リアス部長を部屋から追い出して、メイドに向き直る。
その表情は笑顔だ。作り物感がプンプンするけどな!
それならばと、俺も気色悪い作り笑いで対応させてもらう。

「どういうつもりですか?」
「どういうつもりも何もないですよ。ただ、リアス部長の用件を叶えただけですよ?」
「本気で言っているんですか?」
「リアス部長は、俺の部屋に転移してアーシアの部屋の場所を聞きに来ただけですが、何か問題でも?」
「お嬢様が、そのような用件で来たことは明白で……」
「じゃあ、証拠を出してもらいましょうか? そちらは、何だか勝手な誤解をしているみたいですけど、それを裏付ける証拠はお有りで? 言っておきますけど、リアス部長の言葉はあなたの勝手な誤解に対しての言い分ですから。売り言葉に買い言葉ですね。」

最初に破談云々言い出したのはメイドさんの方だし、俺とその話をしていなくても、ああ言われたら自分の気持ちを言うだろう。
リアス部長自らが『破談にしようとして押しかけた』って言ったなら別だけど。
今回は、メイドの勝手な誤解にリアス部長が自分の意見を答えただけ。

それだけの話だ。

「そのような戯れ言を信じろと?」
「信じる信じないは、そちらの勝手ですけど、少なくとも誰かに証明するのは無理ですよ? 貴方の誤解の通り、操を捧げて婚約だか結婚を破談にしようと企んで来たなら、下着の1つも脱ぐでしょう? リアス部長の着衣に乱れなんてありましたっけ?」
「どうして事じょ……」
「どうして事情を知っているのかと言えば、ただの推測です。
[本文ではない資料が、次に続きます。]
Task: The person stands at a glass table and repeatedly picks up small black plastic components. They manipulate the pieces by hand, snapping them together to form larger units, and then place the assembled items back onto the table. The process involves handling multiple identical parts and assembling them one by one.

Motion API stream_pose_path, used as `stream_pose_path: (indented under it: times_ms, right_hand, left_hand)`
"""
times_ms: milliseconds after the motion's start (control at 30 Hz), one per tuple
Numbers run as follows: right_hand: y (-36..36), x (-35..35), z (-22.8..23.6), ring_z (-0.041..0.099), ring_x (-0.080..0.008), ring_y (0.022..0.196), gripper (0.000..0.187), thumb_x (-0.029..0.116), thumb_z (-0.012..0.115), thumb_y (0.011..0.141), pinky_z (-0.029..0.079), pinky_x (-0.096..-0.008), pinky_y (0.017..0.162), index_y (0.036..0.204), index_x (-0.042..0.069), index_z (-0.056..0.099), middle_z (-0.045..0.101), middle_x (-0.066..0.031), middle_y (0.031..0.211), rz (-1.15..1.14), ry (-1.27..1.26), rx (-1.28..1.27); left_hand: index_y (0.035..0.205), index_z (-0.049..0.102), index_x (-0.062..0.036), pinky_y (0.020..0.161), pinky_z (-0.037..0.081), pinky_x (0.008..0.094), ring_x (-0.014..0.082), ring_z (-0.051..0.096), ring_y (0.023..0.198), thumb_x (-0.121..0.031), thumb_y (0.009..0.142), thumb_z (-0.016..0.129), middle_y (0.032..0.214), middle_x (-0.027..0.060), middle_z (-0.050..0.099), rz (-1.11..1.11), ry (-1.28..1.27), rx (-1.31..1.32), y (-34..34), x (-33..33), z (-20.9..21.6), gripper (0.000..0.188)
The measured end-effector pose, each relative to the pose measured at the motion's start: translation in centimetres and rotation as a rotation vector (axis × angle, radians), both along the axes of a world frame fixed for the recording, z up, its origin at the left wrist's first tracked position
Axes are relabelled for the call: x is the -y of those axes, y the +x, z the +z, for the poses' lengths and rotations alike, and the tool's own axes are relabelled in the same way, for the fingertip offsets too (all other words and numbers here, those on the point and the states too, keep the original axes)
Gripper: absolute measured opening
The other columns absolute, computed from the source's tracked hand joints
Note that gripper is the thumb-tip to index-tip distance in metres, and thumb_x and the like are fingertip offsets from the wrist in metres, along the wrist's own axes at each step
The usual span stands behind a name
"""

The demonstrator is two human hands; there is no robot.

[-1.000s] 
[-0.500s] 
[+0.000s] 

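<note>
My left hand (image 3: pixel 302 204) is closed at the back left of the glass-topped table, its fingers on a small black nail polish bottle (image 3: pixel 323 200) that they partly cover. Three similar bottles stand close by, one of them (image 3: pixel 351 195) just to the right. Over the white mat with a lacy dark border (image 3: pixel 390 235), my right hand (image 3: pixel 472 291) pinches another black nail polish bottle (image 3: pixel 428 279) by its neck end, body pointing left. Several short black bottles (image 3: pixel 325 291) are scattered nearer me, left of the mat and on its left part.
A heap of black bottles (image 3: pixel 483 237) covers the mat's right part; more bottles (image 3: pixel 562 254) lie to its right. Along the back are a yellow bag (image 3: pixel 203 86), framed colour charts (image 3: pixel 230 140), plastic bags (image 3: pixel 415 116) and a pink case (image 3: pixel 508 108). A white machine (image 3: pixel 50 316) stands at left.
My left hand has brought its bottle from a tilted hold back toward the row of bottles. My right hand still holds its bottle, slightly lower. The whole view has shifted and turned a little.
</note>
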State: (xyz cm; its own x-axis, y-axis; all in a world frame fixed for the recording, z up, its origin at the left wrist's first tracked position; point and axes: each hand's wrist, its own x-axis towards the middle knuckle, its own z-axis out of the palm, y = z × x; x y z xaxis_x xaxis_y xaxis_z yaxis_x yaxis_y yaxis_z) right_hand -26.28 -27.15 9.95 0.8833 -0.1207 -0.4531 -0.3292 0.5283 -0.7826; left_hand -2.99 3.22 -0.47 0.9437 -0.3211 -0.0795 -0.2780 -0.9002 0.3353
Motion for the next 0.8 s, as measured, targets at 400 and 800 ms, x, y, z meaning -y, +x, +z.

2人の話から推測しただけです。どうやら当たっていたみたいですけどね」
「……」

論破完了。
急ごしらえだから苦しいけど、これで乗り切れるかな。

「先ほど、お嬢様の眷属と言われておりましたが、お名前は?」
「『兵士(ポーン)』兵藤一誠」
「一誠! 貴方が白の龍皇に憑かれた者……」
「それで、もう用件は済んだでしょう? リアス部長が帰るまでこの家に居るのは自由ですが、この部屋からは出て行って下さい。俺はもう寝るので」
「……失礼致します」

一礼して、メイドは部屋を出て行った。
はあ……やっと眠れる。


部長に興味はないけれど、理不尽な話は大嫌いなイッセーでした。